→ Data excerpt:
________

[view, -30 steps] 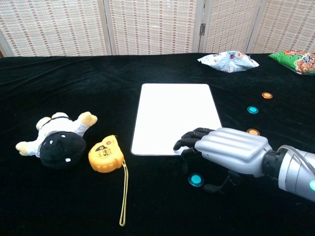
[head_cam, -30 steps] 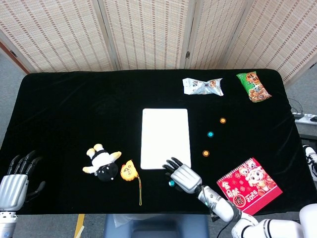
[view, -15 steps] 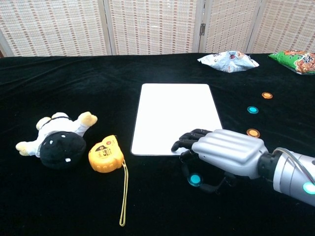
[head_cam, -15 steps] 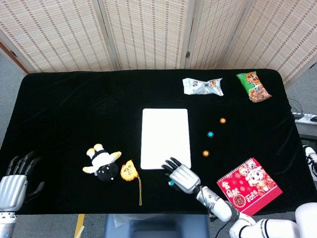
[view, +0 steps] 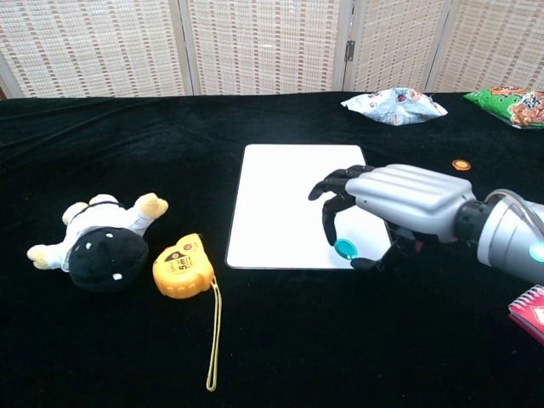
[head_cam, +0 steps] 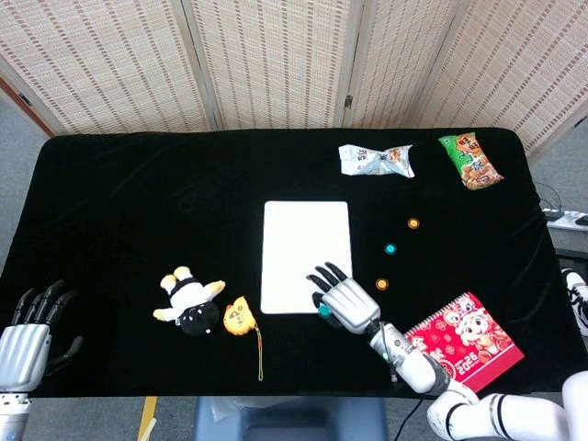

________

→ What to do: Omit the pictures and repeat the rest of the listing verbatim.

→ Answer to the exercise:
[view, -30 steps] 
[head_cam, -30 steps] 
[view, -15 steps] 
[head_cam, -15 steps] 
[view, +0 steps] 
[head_cam, +0 steps] 

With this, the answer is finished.